[Action item] Present the lines below again, exactly as they stand.

(Items from a data source)
================================
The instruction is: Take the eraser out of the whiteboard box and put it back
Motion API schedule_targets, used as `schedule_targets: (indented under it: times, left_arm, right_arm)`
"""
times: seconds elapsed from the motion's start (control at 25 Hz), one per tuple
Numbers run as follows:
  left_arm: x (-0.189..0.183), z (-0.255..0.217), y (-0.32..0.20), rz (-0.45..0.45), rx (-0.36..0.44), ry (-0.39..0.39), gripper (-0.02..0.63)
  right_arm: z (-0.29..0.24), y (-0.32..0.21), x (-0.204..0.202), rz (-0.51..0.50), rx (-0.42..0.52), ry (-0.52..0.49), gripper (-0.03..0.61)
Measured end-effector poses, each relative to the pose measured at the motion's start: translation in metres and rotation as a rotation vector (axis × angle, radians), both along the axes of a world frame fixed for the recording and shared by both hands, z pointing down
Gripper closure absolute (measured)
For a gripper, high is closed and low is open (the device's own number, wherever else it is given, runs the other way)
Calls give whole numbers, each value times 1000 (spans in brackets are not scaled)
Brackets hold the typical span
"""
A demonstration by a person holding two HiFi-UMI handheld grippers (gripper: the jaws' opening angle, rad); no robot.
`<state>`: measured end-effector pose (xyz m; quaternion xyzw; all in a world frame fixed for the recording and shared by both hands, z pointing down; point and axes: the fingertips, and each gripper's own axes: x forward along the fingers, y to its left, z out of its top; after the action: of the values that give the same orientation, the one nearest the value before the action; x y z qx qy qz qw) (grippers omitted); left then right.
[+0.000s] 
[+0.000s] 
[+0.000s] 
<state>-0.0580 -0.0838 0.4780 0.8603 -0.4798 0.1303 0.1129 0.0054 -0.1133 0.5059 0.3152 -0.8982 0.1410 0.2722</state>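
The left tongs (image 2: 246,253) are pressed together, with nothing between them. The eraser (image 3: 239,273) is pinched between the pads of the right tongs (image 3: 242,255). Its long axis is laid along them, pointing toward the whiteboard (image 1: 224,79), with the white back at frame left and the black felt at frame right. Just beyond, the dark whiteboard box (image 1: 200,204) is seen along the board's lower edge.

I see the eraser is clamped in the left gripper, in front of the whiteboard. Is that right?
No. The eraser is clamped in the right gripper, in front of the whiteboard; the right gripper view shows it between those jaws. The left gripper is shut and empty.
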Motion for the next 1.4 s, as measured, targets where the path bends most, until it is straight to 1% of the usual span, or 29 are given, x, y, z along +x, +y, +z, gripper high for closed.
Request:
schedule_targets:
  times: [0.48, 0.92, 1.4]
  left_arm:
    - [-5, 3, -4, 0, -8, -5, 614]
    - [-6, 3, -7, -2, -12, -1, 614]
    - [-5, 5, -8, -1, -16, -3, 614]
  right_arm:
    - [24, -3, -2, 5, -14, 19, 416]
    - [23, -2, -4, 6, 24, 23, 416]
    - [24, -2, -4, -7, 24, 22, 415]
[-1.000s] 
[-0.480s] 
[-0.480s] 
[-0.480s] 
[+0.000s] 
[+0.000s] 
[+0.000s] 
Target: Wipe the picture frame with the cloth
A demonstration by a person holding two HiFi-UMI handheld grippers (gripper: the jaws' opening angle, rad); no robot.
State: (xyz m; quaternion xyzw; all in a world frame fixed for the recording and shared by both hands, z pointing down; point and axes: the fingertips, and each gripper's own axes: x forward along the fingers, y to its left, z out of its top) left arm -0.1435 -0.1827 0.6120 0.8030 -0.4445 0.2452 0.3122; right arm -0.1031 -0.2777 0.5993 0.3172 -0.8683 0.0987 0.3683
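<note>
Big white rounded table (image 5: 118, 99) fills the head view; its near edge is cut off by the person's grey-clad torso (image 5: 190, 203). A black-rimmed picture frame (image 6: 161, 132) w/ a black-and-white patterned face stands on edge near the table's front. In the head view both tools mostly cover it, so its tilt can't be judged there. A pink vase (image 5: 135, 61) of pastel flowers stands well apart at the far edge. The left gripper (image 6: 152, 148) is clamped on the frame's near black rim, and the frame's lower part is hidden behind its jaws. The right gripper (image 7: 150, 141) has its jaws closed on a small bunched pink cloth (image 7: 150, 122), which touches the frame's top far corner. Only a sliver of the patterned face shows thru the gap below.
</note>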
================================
[Reply]
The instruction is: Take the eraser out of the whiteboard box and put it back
Motion API schedule_targets, used as `schedule_targets: (indented under it: times, left_arm, right_arm)`
"""
times: seconds elapsed from the motion's start (control at 25 Hz), one per tuple
Numbers run as follows:
  left_arm: x (-0.189..0.183), z (-0.255..0.217), y (-0.32..0.20), rz (-0.45..0.45), rx (-0.36..0.44), ry (-0.39..0.39), gripper (-0.02..0.63)
  right_arm: z (-0.29..0.24), y (-0.32..0.21), x (-0.204..0.202), rz (-0.51..0.50), rx (-0.42..0.52), ry (-0.52..0.49), gripper (-0.03..0.61)
Measured end-effector poses, each relative to the pose measured at the motion's start: translation in metres and rotation as a rotation vector (axis × angle, radians), both along the axes of a world frame fixed for the recording and shared by both hands, z pointing down
Gripper closure absolute (measured)
For a gripper, high is closed and low is open (the device's own number, wherever else it is given, runs the other way)
Calls give whole numbers, each value times 1000 (spans in brackets are not scaled)
Brackets hold the typical span
"""
A demonstration by a person holding two HiFi-UMI handheld grippers (gripper: the jaws' opening angle, rad); no robot.
`<state>`: measured end-effector pose (xyz m; quaternion xyzw; all in a world frame fixed for the recording and shared by both hands, z pointing down; point and axes: the fingertips, and each gripper's own axes: x forward along the fingers, y to its left, z out of its top; after the action: of the values that give the same orientation, the one nearest the value before the action; x y z qx qy qz qw) (grippers omitted); left then right.
[+0.000s] 
[+0.000s] 
[+0.000s] 
<state>-0.0580 -0.0838 0.4780 0.8603 -0.4798 0.1303 0.1129 0.0054 -0.1133 0.5059 0.3152 -0.8982 0.1410 0.2722</state>
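The left tongs (image 2: 246,253) are pressed together, with nothing between them. The eraser (image 3: 239,273) is pinched between the pads of the right tongs (image 3: 242,255). Its long axis is laid along them, pointing toward the whiteboard (image 1: 224,79), with the white back at frame left and the black felt at frame right. Just beyond, the dark whiteboard box (image 1: 200,204) is seen along the board's lower edge.

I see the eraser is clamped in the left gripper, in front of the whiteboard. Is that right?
No. The eraser is clamped in the right gripper, in front of the whiteboard; the right gripper view shows it between those jaws. The left gripper is shut and empty.
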Motion for the next 1.4 s, as measured, targets where the path bends most, until it is straight to 1% of the usual span, or 29 are given, x, y, z along +x, +y, +z, gripper high for closed.
Request:
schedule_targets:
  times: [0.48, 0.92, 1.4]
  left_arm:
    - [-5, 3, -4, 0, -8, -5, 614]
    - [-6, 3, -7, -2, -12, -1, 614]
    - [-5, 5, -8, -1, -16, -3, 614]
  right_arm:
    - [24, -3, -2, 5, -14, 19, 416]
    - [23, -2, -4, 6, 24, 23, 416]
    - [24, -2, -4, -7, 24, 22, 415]
[-1.000s] 
[-0.480s] 
[-0.480s] 
[-0.480s] 
[+0.000s] 
[+0.000s] 
[+0.000s] 
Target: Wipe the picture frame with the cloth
A demonstration by a person holding two HiFi-UMI handheld grippers (gripper: the jaws' opening angle, rad); no robot.
State: (xyz m; quaternion xyzw; all in a world frame fixed for the recording and shared by both hands, z pointing down; point and axes: the fingertips, and each gripper's own axes: x forward along the fingers, y to its left, z out of its top) left arm -0.1435 -0.1827 0.6120 0.8030 -0.4445 0.2452 0.3122; right arm -0.1031 -0.2777 0.5993 0.3172 -0.8683 0.0987 0.3683
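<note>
Big white rounded table (image 5: 118, 99) fills the head view; its near edge is cut off by the person's grey-clad torso (image 5: 190, 203). A black-rimmed picture frame (image 6: 161, 132) w/ a black-and-white patterned face stands on edge near the table's front. In the head view both tools mostly cover it, so its tilt can't be judged there. A pink vase (image 5: 135, 61) of pastel flowers stands well apart at the far edge. The left gripper (image 6: 152, 148) is clamped on the frame's near black rim, and the frame's lower part is hidden behind its jaws. The right gripper (image 7: 150, 141) has its jaws closed on a small bunched pink cloth (image 7: 150, 122), which touches the frame's top far corner. Only a sliver of the patterned face shows thru the gap below.
</note>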

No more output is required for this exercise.